- PROBLEM DESCRIPTION -
Every line below between the line holding "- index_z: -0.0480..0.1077" and the line holding "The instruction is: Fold", inclusive, should be repeated exactly, and all other lines omitted.

+++ DATASET EXCERPT

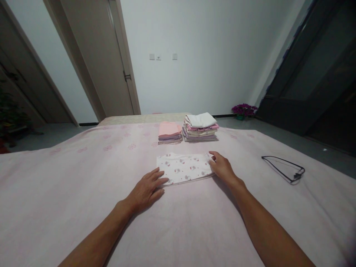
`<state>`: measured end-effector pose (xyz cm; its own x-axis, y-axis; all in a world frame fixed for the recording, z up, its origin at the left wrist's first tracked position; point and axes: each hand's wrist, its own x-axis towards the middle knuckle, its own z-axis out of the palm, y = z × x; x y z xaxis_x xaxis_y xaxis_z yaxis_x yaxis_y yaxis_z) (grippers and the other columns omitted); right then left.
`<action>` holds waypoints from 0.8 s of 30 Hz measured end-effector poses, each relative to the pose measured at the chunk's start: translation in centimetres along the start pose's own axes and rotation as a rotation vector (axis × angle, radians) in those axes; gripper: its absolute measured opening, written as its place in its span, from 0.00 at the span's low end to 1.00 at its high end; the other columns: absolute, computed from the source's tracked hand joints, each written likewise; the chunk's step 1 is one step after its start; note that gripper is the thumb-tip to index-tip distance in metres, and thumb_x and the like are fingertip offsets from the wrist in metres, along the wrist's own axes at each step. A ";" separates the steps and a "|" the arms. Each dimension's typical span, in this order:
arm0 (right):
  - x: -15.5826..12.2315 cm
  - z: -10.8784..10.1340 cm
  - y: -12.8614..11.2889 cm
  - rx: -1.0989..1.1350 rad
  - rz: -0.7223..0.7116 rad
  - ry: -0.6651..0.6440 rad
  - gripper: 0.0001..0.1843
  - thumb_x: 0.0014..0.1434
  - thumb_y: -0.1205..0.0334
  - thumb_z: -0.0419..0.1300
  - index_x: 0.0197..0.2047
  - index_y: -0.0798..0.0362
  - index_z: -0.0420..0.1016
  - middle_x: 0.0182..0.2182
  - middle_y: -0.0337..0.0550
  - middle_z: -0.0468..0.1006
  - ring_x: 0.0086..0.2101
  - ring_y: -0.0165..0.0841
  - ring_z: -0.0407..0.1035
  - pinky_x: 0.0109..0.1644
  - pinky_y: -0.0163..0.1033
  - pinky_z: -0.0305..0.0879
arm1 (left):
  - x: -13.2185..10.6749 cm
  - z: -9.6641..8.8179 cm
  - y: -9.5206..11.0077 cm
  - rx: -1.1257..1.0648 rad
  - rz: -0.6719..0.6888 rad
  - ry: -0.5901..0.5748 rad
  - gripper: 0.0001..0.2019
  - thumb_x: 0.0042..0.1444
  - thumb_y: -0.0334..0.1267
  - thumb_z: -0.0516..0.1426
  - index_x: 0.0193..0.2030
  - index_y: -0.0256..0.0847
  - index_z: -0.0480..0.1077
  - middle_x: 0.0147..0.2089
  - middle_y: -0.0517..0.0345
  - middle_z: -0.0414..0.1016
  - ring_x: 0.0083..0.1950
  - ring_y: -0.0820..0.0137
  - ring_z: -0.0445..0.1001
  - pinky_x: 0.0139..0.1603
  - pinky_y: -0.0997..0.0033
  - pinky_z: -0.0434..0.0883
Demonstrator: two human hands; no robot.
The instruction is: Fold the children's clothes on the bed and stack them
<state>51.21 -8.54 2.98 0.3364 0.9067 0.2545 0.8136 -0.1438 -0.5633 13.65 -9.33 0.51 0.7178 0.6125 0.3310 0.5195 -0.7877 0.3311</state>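
Observation:
A folded white piece of clothing (pixel 185 167) with small grey and red prints lies flat on the bed in front of me. My left hand (pixel 147 187) rests at its left edge, fingers spread and the fingertips touching the fabric. At the opposite end, my right hand (pixel 222 167) has its thumb and fingers closed about the right edge. Just beyond the garment is a stack of folded clothes (pixel 169 129) with a peach piece on top. Beside that stands a taller stack (pixel 200 121) topped by a white piece.
A pale pink flowered sheet (pixel 83 193) covers the bed. To the right lies a black wire hanger-like frame (pixel 283 168). Purple flowers (pixel 244 110) stand on the floor by the far wall, and a closed door (pixel 97 55) is at the back left.

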 end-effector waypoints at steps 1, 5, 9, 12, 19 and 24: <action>-0.1 0.1 0.1 -0.031 -0.016 -0.006 0.27 0.58 0.68 0.56 0.62 0.54 0.71 0.45 0.48 0.80 0.42 0.36 0.73 0.47 0.38 0.65 | 0.0 -0.1 0.1 -0.005 -0.002 -0.001 0.21 0.66 0.46 0.54 0.65 0.52 0.69 0.69 0.50 0.67 0.73 0.53 0.58 0.70 0.44 0.62; -0.3 0.1 0.2 -0.082 -0.038 -0.015 0.28 0.59 0.67 0.56 0.63 0.53 0.70 0.47 0.49 0.80 0.43 0.37 0.73 0.48 0.38 0.65 | 0.0 -0.3 0.3 -0.042 0.007 0.012 0.20 0.65 0.45 0.56 0.63 0.52 0.72 0.67 0.50 0.69 0.72 0.53 0.61 0.69 0.45 0.64; -0.1 -0.2 0.6 -0.059 -0.013 -0.029 0.29 0.59 0.67 0.56 0.65 0.53 0.68 0.47 0.48 0.80 0.41 0.36 0.74 0.46 0.37 0.65 | 0.0 -0.1 0.1 -0.096 0.015 0.037 0.18 0.64 0.43 0.57 0.59 0.52 0.74 0.64 0.51 0.72 0.70 0.55 0.64 0.68 0.47 0.65; -0.2 -0.1 0.7 -0.107 -0.034 -0.047 0.29 0.60 0.67 0.55 0.65 0.53 0.67 0.48 0.49 0.80 0.43 0.37 0.73 0.47 0.38 0.64 | 0.0 -0.1 -0.1 -0.125 0.005 0.059 0.16 0.63 0.42 0.57 0.56 0.50 0.76 0.61 0.49 0.74 0.66 0.57 0.69 0.66 0.51 0.67; -1.1 -0.2 0.0 -0.386 -0.084 -0.091 0.24 0.62 0.65 0.54 0.61 0.49 0.71 0.53 0.52 0.75 0.50 0.43 0.69 0.49 0.42 0.62 | 0.1 -0.3 0.2 -0.223 -0.058 0.067 0.13 0.65 0.43 0.55 0.51 0.49 0.78 0.58 0.50 0.76 0.61 0.61 0.73 0.64 0.58 0.69; -0.7 -0.4 0.9 -0.413 -0.027 -0.054 0.30 0.62 0.54 0.57 0.66 0.54 0.66 0.56 0.57 0.71 0.54 0.49 0.65 0.55 0.47 0.60 | 0.9 0.0 -0.5 -0.353 -0.338 0.260 0.14 0.66 0.46 0.52 0.46 0.46 0.78 0.49 0.50 0.80 0.51 0.62 0.77 0.53 0.63 0.72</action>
<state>51.86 -9.40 2.61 0.2955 0.9304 0.2170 0.9475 -0.2564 -0.1912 14.01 -8.40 0.60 0.3768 0.8586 0.3476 0.4816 -0.5022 0.7183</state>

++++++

- WRITTEN RESPONSE -
  - index_z: -0.0480..0.1077
  - middle_x: 0.0147..0.2089
  - middle_y: -0.0517..0.0345
  - middle_z: -0.0414..0.1016
  - ring_x: 0.0083..0.1950
  - ring_y: -0.0820..0.0137
  - ring_z: -0.0445..0.1001
  - pinky_x: 0.0139..0.1603
  - pinky_y: -0.0997..0.0033
  - pinky_z: -0.0434..0.0883
Demonstrator: two human hands; no robot.
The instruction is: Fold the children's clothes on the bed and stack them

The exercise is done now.